I am not sure of my credibility as the author of an article reviewing the past year in pensions. When I was asked just before March’s Budget whether I thought any pension changes would be announced, I replied: “Of course not, we are far too close to a general election for any real changes.” Famous last words.
In a nutshell 2014 has been something of an ‘in and out’ year for pensions. We are still trying to get as many people into schemes as we can by means of auto-enrolment, while also preparing to allow everyone the freedom to get out.
There are some other opposing distinctions to draw between the two policies. On one hand, auto-enrolment was originally mooted some years ago, and took 14 years to be implemented. On the other hand, I am pretty sure that the new regime announced by George Osborne in the Budget had a somewhat shorter run-in time.
I will not dwell too much on auto-enrolment; the process continues, and as the staging dates of smaller employers have come along there have been more opt-outs, and instances of some companies not meeting staging deadlines. There have also been hints of a lack of capacity and talk of changes to some of the definitions.

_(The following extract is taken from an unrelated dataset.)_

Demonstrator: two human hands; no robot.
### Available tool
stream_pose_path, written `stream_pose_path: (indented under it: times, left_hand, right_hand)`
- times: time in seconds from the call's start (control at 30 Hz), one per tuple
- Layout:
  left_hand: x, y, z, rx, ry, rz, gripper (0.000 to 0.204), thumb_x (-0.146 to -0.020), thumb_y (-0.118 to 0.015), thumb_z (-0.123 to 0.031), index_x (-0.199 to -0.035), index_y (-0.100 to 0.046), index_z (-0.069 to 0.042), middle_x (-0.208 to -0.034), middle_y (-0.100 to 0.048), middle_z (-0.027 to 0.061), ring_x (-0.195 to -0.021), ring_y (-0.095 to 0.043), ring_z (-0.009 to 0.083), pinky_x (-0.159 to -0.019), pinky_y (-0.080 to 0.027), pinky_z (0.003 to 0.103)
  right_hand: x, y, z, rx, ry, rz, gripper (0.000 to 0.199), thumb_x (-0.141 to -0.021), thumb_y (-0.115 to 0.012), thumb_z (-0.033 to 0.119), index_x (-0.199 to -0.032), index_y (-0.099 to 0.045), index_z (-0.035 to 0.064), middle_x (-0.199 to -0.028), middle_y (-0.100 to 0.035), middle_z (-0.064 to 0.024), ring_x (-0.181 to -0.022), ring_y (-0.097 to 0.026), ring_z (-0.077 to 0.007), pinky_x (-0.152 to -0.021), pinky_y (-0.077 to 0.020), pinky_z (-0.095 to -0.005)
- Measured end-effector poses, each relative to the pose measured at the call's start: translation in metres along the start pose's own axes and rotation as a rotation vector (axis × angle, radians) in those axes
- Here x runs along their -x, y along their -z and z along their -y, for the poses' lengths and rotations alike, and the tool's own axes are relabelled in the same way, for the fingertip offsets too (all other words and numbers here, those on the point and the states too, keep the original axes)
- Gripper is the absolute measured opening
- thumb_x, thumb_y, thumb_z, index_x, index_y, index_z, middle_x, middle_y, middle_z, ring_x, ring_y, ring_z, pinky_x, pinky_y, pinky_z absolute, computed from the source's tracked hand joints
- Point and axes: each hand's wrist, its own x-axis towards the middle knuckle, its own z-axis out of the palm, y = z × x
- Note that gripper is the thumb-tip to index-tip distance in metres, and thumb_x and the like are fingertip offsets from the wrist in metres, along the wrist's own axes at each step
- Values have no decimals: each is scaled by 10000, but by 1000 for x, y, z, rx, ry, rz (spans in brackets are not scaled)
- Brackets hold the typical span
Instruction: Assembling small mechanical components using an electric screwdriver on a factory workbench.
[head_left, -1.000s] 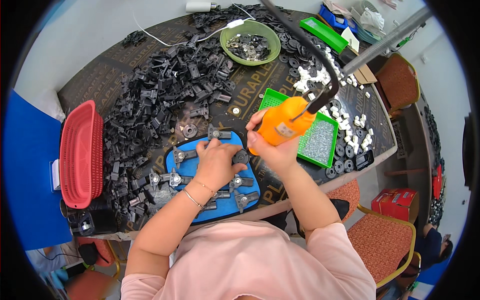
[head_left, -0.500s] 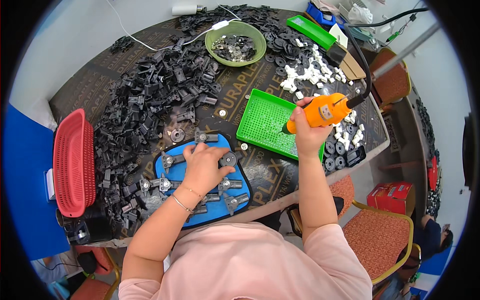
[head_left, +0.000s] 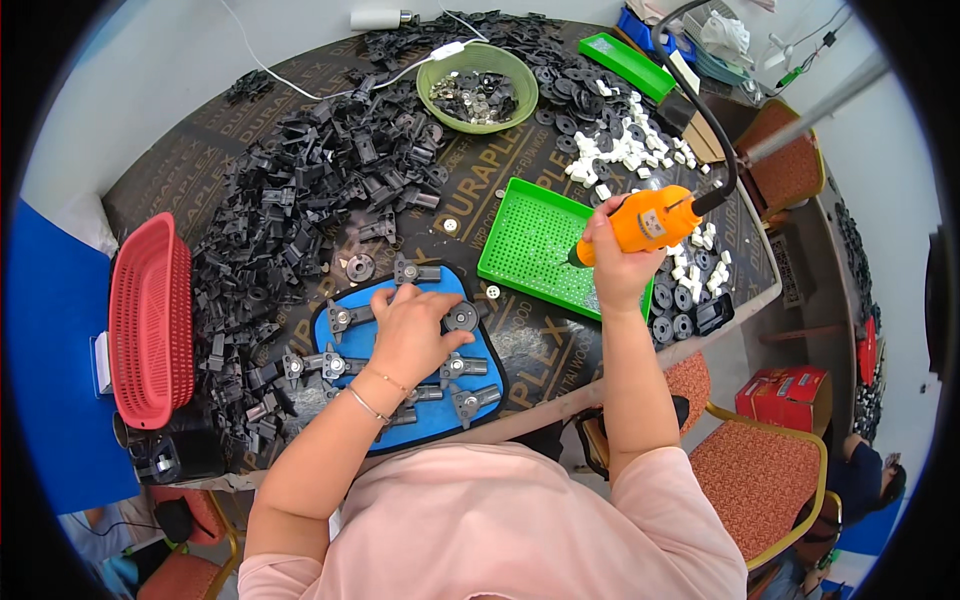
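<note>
My left hand [head_left: 415,335] is palm down, fingers [head_left: 405,297] spread and pressed flat, wrist straight, forearm running in from lower left. My right hand [head_left: 612,262] is raised off to the right, fingers wrapped tight in a fist grip, elbow bent, forearm nearly vertical.

We see an orange power screwdriver [head_left: 650,222] with a black cable, above a bright green perforated tray [head_left: 540,245]. The mat [head_left: 400,300] is blue, carrying grey-black parts. The bench [head_left: 300,90] is dark brown with pale lettering. A red slatted basket [head_left: 150,320], an olive-green bowl [head_left: 478,62], white small pieces [head_left: 620,155], our pink shirt [head_left: 480,530].
</note>
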Motion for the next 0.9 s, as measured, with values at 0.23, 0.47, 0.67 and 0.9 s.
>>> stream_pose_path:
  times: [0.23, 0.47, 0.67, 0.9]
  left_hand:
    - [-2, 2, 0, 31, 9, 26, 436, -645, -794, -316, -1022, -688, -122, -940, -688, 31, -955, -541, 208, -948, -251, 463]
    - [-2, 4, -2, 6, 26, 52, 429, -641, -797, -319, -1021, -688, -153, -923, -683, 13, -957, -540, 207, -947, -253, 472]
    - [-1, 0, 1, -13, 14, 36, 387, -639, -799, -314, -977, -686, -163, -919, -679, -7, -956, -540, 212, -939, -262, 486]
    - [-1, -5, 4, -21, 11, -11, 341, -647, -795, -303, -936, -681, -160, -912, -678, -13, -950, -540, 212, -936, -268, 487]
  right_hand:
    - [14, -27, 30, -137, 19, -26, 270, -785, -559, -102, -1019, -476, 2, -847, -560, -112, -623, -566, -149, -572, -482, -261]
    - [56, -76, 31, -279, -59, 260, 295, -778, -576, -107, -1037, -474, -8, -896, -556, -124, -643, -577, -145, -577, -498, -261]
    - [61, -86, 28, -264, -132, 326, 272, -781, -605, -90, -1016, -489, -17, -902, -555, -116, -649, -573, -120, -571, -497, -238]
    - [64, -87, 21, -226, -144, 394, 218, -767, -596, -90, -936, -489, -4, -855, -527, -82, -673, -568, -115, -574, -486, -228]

The big story from 2014 is undoubtedly the Budget statement from George Osborne announcing the new ‘pension freedoms’ regime to come into effect from April 2015.
The pensions world has not been the same since the announcement, and might never be the same again. Was it a fundamental clash of political philosophies – collective paternalism versus individual empowerment – or a more political move, with an election on the horizon and the need to attract the vote of the ‘grey’ market (and perhaps a little bit of extra tax on some early encashment)?
The new pension regime has been a collection of mini-explosions: the guidance guarantee, the ‘death tax’, the effect on the annuity market, the likely effect on defined benefit pension schemes, potential mis-selling of investments… I am sure there will be more to come.
All this on the back of a chancellor’s statement reaffirming the situation that has existed now for a number of years – that is, there is no need to buy an annuity.
Need we have gone so far? In my discussions with advisers there has been a real groundswell of feeling that the interim rules of 150 per cent of GAD rates and the cut in minimum income requirement for flexible drawdown from £20,000 a year to £12,000 could well have been the basis of the new regime, which might not have dealt the annuity market such a blow.
So far we have had lots of vested interests, along with opinion and research showing variously how good or bad the new regime will be. Let us be honest – we will not know until we get there.
Never have I seen so many references to cats being let out of bags and babies being thrown out with the bathwater.